Transcribe every record verbatim; no pictures.

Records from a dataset
%%

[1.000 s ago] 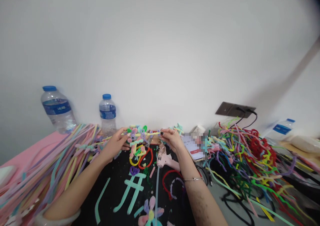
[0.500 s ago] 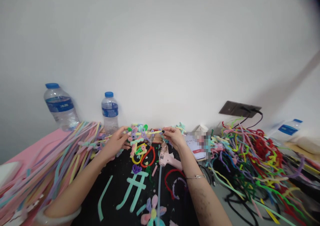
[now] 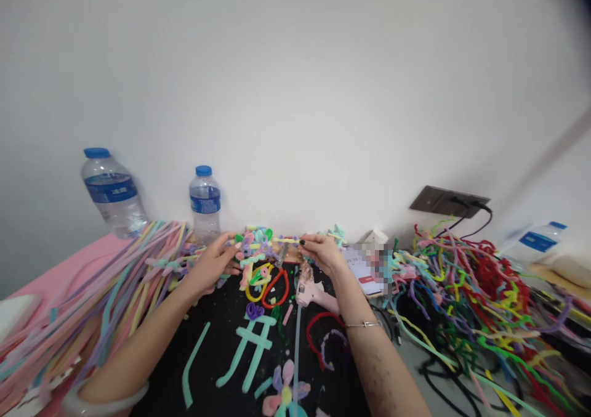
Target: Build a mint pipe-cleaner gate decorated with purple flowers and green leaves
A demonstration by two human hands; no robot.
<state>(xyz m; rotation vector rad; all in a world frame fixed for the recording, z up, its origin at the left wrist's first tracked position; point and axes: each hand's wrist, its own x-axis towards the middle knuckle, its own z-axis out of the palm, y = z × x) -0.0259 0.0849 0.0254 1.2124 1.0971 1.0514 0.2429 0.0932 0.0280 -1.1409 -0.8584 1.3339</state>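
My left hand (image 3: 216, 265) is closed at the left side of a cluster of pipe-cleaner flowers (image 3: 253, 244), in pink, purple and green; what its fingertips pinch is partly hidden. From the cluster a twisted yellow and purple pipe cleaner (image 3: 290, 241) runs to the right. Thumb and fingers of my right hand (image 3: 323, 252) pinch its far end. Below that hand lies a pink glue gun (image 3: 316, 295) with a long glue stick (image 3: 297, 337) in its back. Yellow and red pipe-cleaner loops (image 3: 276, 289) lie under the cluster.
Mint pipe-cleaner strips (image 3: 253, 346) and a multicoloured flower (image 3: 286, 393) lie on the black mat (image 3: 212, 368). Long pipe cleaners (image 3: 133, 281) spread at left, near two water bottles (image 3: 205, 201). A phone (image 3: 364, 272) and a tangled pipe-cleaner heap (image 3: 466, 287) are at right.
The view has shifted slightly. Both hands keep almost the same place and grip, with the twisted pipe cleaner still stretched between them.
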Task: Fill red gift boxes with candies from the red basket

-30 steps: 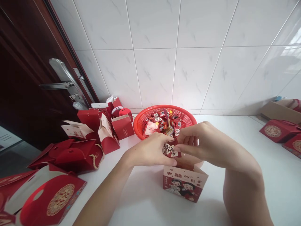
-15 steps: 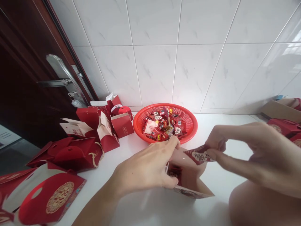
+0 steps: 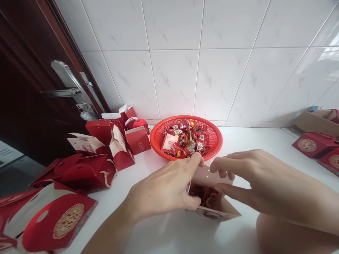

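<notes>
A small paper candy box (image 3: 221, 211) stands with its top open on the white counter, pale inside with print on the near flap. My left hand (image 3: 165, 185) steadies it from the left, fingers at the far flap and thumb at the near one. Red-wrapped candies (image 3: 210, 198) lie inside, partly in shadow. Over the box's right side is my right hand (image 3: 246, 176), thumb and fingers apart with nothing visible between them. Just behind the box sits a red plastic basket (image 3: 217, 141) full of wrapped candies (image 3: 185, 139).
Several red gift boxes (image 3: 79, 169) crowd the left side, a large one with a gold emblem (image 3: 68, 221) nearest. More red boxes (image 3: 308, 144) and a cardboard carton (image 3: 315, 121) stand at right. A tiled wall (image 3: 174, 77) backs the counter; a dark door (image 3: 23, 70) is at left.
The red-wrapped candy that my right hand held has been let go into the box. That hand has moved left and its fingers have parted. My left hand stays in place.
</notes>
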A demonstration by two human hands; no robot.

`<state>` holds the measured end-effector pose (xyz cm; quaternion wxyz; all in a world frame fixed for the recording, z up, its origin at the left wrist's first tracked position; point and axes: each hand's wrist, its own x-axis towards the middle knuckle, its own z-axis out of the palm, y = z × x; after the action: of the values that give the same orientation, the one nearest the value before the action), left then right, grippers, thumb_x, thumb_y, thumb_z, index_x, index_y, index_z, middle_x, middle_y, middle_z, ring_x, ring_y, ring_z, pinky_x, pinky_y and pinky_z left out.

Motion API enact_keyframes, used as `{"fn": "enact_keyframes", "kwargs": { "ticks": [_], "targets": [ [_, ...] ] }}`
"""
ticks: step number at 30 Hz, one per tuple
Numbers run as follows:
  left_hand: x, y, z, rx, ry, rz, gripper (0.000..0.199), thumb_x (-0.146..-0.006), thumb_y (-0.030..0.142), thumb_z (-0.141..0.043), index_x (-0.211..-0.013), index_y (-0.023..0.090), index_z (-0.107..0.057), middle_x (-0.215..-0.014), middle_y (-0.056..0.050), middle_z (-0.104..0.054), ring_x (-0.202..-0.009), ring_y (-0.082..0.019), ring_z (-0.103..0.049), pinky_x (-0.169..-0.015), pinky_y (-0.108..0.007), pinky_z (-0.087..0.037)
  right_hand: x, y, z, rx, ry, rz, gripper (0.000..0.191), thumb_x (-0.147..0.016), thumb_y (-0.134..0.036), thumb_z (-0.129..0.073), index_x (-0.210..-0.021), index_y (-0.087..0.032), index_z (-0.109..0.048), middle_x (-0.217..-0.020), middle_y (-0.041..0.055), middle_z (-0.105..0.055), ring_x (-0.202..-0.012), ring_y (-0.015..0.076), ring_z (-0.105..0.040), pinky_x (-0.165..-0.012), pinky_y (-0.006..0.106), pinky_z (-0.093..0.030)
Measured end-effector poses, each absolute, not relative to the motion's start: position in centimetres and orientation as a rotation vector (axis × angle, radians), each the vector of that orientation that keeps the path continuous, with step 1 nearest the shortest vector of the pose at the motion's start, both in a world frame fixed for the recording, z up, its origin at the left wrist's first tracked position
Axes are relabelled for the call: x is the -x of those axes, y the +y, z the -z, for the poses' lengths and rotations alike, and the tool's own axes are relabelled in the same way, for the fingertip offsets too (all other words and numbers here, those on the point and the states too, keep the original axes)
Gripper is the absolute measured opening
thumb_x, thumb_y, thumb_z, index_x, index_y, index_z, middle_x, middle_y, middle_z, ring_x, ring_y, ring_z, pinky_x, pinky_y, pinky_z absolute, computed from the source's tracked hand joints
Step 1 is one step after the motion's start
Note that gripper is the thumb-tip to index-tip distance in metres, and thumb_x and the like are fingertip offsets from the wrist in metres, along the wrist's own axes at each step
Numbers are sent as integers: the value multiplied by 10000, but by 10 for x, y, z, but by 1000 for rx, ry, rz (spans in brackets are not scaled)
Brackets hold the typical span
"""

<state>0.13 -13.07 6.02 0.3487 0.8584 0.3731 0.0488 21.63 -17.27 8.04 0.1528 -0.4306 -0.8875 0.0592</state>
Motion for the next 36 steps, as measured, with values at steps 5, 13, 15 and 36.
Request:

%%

■ **Solution to this exercise**:
[1.000 s ago] 
[0.500 s ago] 
[now] 
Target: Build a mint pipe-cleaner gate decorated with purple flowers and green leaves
A demonstration by two human hands; no robot.
<state>(xyz m; rotation vector rad; all in a world frame fixed for the recording, z up, its origin at the left wrist's first tracked position; point and axes: each hand's wrist, its own x-axis towards the middle knuckle, its own z-axis out of the palm, y = z × x) -0.0259 0.0849 0.0254 1.2124 1.0971 1.0514 0.2429 0.0932 0.0280 -1.1409 -0.8584 1.3339</state>
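My left hand (image 3: 216, 265) is closed at the left side of a cluster of pipe-cleaner flowers (image 3: 253, 244), in pink, purple and green; what its fingertips pinch is partly hidden. From the cluster a twisted yellow and purple pipe cleaner (image 3: 290, 241) runs to the right. Thumb and fingers of my right hand (image 3: 323, 252) pinch its far end. Below that hand lies a pink glue gun (image 3: 316, 295) with a long glue stick (image 3: 297, 337) in its back. Yellow and red pipe-cleaner loops (image 3: 276, 289) lie under the cluster.
Mint pipe-cleaner strips (image 3: 253, 346) and a multicoloured flower (image 3: 286, 393) lie on the black mat (image 3: 212, 368). Long pipe cleaners (image 3: 133, 281) spread at left, near two water bottles (image 3: 205, 201). A phone (image 3: 364, 272) and a tangled pipe-cleaner heap (image 3: 466, 287) are at right.
The view has shifted slightly. Both hands keep almost the same place and grip, with the twisted pipe cleaner still stretched between them.
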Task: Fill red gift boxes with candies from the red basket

-30 steps: 
-15 steps: 
+0 steps: 

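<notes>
A small paper candy box (image 3: 221, 211) stands with its top open on the white counter, pale inside with print on the near flap. My left hand (image 3: 165, 185) steadies it from the left, fingers at the far flap and thumb at the near one. Red-wrapped candies (image 3: 210, 198) lie inside, partly in shadow. Over the box's right side is my right hand (image 3: 246, 176), thumb and fingers apart with nothing visible between them. Just behind the box sits a red plastic basket (image 3: 217, 141) full of wrapped candies (image 3: 185, 139).
Several red gift boxes (image 3: 79, 169) crowd the left side, a large one with a gold emblem (image 3: 68, 221) nearest. More red boxes (image 3: 308, 144) and a cardboard carton (image 3: 315, 121) stand at right. A tiled wall (image 3: 174, 77) backs the counter; a dark door (image 3: 23, 70) is at left.
The red-wrapped candy that my right hand held has been let go into the box. That hand has moved left and its fingers have parted. My left hand stays in place.
</notes>
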A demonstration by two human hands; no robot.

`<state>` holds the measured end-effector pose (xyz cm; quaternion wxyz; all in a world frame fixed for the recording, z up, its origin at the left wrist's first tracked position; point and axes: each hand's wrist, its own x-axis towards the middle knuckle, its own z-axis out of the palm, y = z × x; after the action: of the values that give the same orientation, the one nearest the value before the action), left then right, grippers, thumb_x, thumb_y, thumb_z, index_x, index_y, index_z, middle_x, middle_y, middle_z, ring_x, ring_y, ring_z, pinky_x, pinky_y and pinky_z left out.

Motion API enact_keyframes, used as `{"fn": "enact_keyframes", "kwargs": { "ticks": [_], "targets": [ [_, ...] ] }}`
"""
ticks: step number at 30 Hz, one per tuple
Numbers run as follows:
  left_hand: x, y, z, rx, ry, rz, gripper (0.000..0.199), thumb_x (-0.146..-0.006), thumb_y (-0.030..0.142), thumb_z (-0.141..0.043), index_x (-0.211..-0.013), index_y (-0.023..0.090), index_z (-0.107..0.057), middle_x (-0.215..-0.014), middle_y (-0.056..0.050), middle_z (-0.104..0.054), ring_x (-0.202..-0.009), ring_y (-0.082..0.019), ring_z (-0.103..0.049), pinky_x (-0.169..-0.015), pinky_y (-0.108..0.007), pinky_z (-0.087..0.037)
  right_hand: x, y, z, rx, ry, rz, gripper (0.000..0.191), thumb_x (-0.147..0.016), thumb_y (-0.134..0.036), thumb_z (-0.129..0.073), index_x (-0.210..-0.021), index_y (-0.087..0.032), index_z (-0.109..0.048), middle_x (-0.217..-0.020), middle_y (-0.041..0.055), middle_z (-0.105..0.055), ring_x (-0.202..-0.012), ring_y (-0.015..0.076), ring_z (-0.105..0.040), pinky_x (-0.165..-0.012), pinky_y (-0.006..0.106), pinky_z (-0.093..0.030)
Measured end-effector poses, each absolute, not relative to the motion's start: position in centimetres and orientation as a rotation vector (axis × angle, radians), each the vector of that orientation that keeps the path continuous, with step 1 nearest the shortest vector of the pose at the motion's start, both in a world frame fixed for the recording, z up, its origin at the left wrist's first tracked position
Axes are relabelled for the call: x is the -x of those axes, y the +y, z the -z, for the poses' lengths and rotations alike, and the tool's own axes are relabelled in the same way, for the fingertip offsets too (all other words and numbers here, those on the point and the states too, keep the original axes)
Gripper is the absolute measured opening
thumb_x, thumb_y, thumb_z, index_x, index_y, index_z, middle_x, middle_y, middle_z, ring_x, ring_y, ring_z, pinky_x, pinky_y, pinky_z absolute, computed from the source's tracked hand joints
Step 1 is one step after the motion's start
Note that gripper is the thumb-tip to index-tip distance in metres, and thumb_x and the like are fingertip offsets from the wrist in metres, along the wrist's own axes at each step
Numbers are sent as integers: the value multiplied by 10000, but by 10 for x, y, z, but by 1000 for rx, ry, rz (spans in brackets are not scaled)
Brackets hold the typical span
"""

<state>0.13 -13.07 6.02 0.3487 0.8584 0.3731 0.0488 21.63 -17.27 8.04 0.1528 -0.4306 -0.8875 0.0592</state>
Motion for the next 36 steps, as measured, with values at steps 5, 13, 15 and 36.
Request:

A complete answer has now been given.